I bet you really hate it when your peas touch your mashed potatoes too... 😂😂😂
We all have a little OCD👌😉
Actually I've not noticed a great deal of bunching up since my foot fills up the bootie but not to the point where it puts a lot of pressure on my toes. If that makes sense to you, I hope it does. There are literally hundreds of choices out there in Wading and Booties.. Flats Boots, Scuba Boots, Zippers, Laces, Sizes and Widths when you go this route. Im thinking of finding a set of High Top Chuck Taylors in Red and trying them out. 

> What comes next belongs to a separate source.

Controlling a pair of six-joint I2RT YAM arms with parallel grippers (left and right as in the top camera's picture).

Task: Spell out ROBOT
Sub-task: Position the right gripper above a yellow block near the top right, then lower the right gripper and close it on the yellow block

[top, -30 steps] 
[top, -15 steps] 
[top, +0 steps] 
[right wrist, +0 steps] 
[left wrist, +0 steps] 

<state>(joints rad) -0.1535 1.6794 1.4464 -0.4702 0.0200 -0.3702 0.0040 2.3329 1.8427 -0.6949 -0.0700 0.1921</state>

Frog Togs are OK, Nothing wrong with them at all... However, there are far better quality and choices out there .. Sims, Reddington, LL Bean, and Orvis. You do get what you pay for.
I happen to like my LL Beans.. since I like the way the pockets are on them at the chest. Hand Warmer, one Waterproof pocket for my phone... and a Utility pocket for my can of Dip and an extra Drum rig, all right there together High on the chest... Gravel Guards that cinch up tight and a snap feature that would fasten to the strings on my boots if I needed to. Also different lengths and sizes for different body types and heights.


----------



## Garboman (Jul 22, 2010)

I do not wade with a phone. I remember my good friend San Juan taking a glamour shot of me on that Secret Spot down past the other Secret Spot. We were out a bit from the sand standing on a shallow bar with the Sun coming up and the tide coming in. The Glamour shot was lost forever when he dropped his phone into the drink.

I think San Juan made it back from Nags Head Verizon store in time for the evening bite.

Most times I will not even take my phone out on a pier.

I have had a lot of waders over the years, they all seem to have one thing in common, they leak. I have this fancy Chinese Walmart wader that cost $50 and has yet to leak on me since I have not been fishing too hard, as in not at all.

I have had $200 breathable waders leak after only a couple months, patched them up but they started leaking again. These waders ended up being a decent pair of rubber boots after I got out a razor blade.

Happiness is not having your waders leak.

I remember rubber waders and when neopreme first came out it was a thrill....I did not have a belly back in those days so it seemed like you were gliding over the sand compared to the rubber backed monsters,


----------



## DaBig2na (Aug 7, 2011)

Garboman said:


> I do not wade with a phone. I remember my good friend San Juan taking a glamour shot of me on that Secret Spot down past the other Secret Spot. We were out a bit from the sand standing on a shallow bar with the Sun coming up and the tide coming in. The Glamour shot was lost forever when he dropped his phone into the drink.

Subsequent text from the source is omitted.